In terms of Latino outreach, Udall has been able to count on door-to-door canvassing from the SEIU union, including knocking on 2,000 doors a day, according to the organization, as well as $1 million in Spanish-language ads that knock Gardner for his stances on immigration, education, and opposition to raising the minimum wage — issues the union says matter to Latino voters.

Still, Udall has one big advantage: His stance on Obama's promised executive actions on immigration.

Jose Parra worked closely with the political director and ran Hispanic communications for Reid in Nevada in 2010. He said the tricky part about reaching Latinos in Colorado is that it's basically made up of two distinct Hispanic communities. There are those with deep roots in the state since the 1600s and others who arrived in the last 30 years and represent the Latino growth in the Denver area.

He, along with Barreto, pointed to Udall being one of the first senators to come out publicly in favor of President Obama's long-awaited administrative actions that would slow deportations of undocumented immigrants, as a plus for him.

"Outside of Senate leadership like Schumer, Durbin, and Menendez, he was one of the first rank-and-file senators to step out and call for executive actions in June, July. He was on the forefront of that," Parra told BuzzFeed News.

Because of Udall's position on the matter, he has been the beneficiary of get-out-the-vote efforts from the Colorado Immigrant Rights Coalition, because of anger at Gardner.

Parra and Barreto also acknowledged that turnout and voter excitement will likely not be as high as it was in 2010, and part of that is the way the race in particular has unfolded.
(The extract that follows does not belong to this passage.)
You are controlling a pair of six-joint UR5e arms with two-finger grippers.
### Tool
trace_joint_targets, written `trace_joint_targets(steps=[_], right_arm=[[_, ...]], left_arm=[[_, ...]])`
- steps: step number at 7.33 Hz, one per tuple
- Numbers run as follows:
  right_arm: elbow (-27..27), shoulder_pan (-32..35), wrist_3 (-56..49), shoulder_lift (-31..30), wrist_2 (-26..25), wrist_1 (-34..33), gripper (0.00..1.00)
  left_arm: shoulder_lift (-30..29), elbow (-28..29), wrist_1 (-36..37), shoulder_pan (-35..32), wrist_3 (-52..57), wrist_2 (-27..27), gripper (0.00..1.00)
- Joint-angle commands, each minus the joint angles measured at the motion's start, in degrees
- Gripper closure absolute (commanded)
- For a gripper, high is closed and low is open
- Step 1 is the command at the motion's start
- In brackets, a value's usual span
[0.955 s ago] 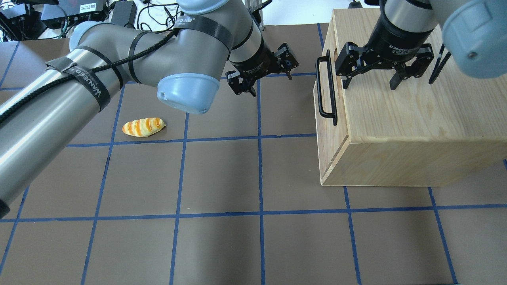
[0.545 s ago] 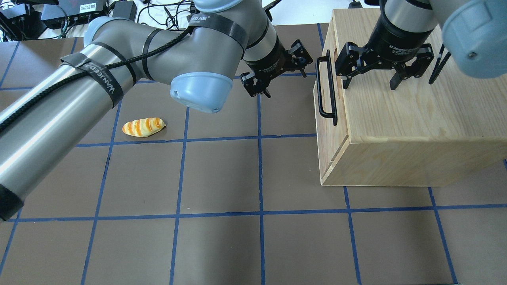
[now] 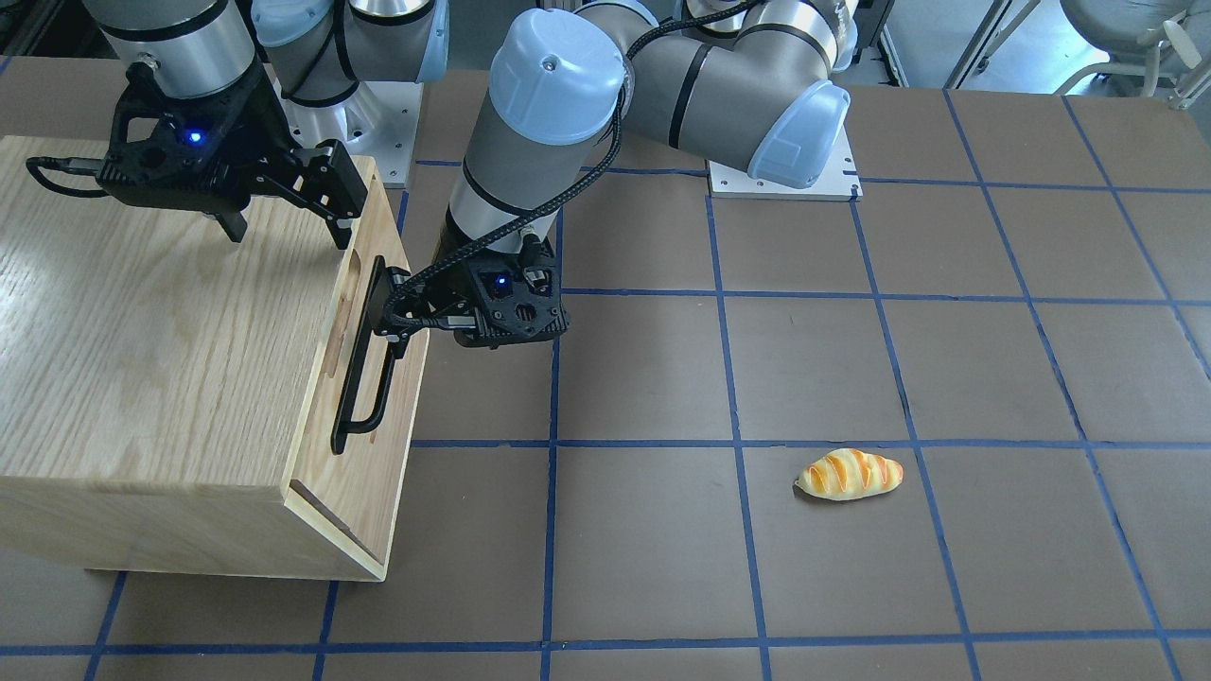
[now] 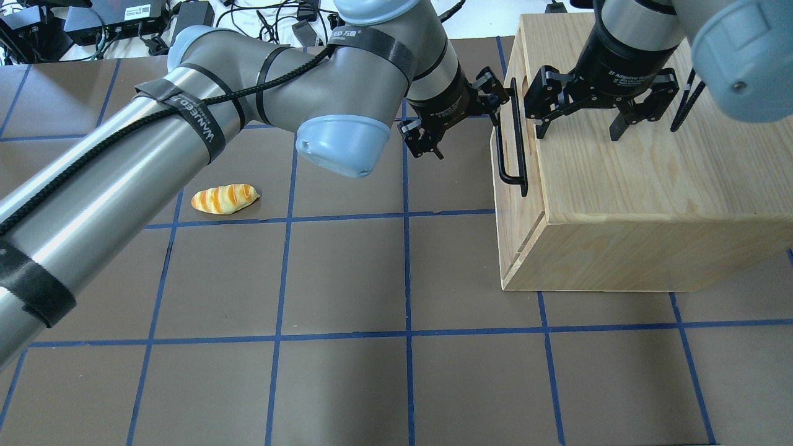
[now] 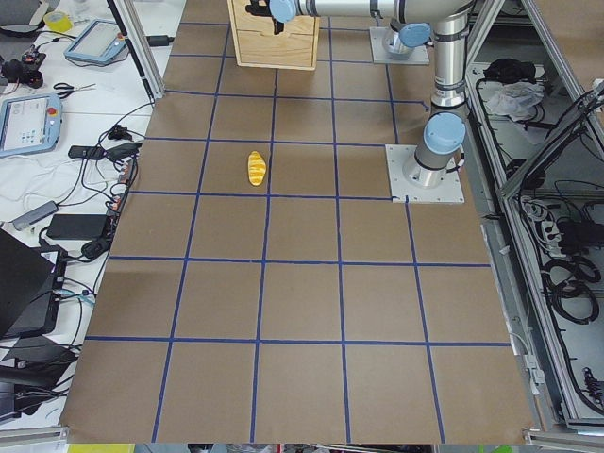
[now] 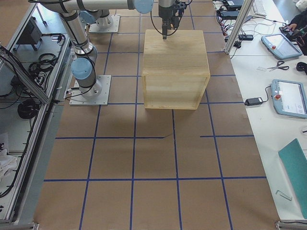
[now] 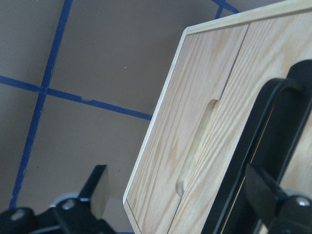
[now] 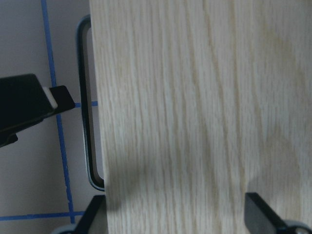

"It doesn't have the ugly rhetoric of 2010 — you can't cut a commercial of Sharron Angle saying Reid is the best friend an illegal alien ever had," Parra said, referencing one of Angle's controversial comments.

Barreto said a nationwide poll released Monday by Latino Decisions and America's Voice showed that Latino voter enthusiasm towards Democrats and Obama has dropped.

They found that immigration is now the top issue for Latinos ahead of the 2014 election, which is not always the case. The economy, education, and health care have previously been the top issues for Latinos.

The poll found that from June to October, during which Obama announced the delay of immigration executive actions, approval by Latinos of how Democrats and Obama were handling immigration policy fell 12%, respectively.

NCLR's McClellan lumped together pollsters and politicians in how they see the Latino community.

"There are always wildly inaccurate polls on Latino stances and positions, which is indicative of the larger problem of people not taking the time to understand the Latino community," he said. "This is what happens when you only pay attention to them for six weeks out of every two years."